To say that this was tremendously healing somehow understates the significance and impact of this experience. I recall how, only 3 months into the process, I felt the pangs of trauma from my years at Tufts literally lift from my mind, body, and soul. Healing was no longer theoretical, no longer a concept – healing was my experience. Wendell Holmes once said, “A mind stretched to a new idea (experience), never returns to its original dimensions.”

Continuing my journey towards self-realization, I went on to live and teach English in Nara, Japan, immersing myself in Japanese language and culture, particularly do-in (self healing), martial arts, and mindfulness activities, such as sado (tea ceremony). This experience provided me with a way to travel to China, Korea, Vietnam, Malaysia, and Thailand, also studying their best practices and techniques in the arts of healing and being.

Equipped with a more sophisticated perspective, I returned to the United States and was accepted into UCLA’s African Studies/Anthropology program where I would go on to complete my Master’s degree with the goal of becoming a professor of Anthropology.

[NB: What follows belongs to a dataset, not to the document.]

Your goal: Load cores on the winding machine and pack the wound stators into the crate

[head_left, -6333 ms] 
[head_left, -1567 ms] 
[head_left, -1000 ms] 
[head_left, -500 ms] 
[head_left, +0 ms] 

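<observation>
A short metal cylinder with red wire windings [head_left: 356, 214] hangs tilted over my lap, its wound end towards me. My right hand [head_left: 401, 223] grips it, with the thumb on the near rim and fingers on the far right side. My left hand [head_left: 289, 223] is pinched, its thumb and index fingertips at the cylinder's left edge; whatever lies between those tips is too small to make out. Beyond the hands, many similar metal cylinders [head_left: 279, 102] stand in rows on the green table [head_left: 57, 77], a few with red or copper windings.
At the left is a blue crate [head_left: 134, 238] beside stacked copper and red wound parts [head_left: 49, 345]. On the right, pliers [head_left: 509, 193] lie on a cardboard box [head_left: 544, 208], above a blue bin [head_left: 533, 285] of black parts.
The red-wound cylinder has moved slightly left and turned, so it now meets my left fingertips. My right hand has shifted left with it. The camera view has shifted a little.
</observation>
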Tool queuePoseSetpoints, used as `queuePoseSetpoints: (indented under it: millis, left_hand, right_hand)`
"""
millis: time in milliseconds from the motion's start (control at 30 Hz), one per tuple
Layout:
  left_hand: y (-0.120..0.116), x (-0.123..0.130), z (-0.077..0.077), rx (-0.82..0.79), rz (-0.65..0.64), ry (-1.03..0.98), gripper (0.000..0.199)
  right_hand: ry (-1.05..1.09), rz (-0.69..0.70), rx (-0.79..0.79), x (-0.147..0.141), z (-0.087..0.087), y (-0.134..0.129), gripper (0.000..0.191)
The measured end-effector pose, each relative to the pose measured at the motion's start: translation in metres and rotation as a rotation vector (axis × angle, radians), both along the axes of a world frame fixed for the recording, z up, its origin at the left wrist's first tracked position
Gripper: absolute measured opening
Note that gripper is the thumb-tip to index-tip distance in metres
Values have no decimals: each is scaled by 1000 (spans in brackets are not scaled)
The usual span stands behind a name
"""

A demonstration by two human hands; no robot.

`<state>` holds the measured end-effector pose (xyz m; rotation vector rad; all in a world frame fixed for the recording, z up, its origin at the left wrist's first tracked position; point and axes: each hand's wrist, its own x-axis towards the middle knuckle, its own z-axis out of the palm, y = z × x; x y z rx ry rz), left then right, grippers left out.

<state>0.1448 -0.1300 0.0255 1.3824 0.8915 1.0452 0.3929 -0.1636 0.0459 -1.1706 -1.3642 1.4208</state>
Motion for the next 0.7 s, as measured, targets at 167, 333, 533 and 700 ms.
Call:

As always, life had its own agenda, for during my studies at UCLA I was drawn to the world of alternative healing by serving as a healing resource

for fellow grad students. Their suggestion and encouragement that I pursue natural healing, and not academia, prompted me to a new career and lifestyle. I returned to Thailand to study at a traditional hospital in Chiang Mai where my studies in Eastern healing modalities deepened.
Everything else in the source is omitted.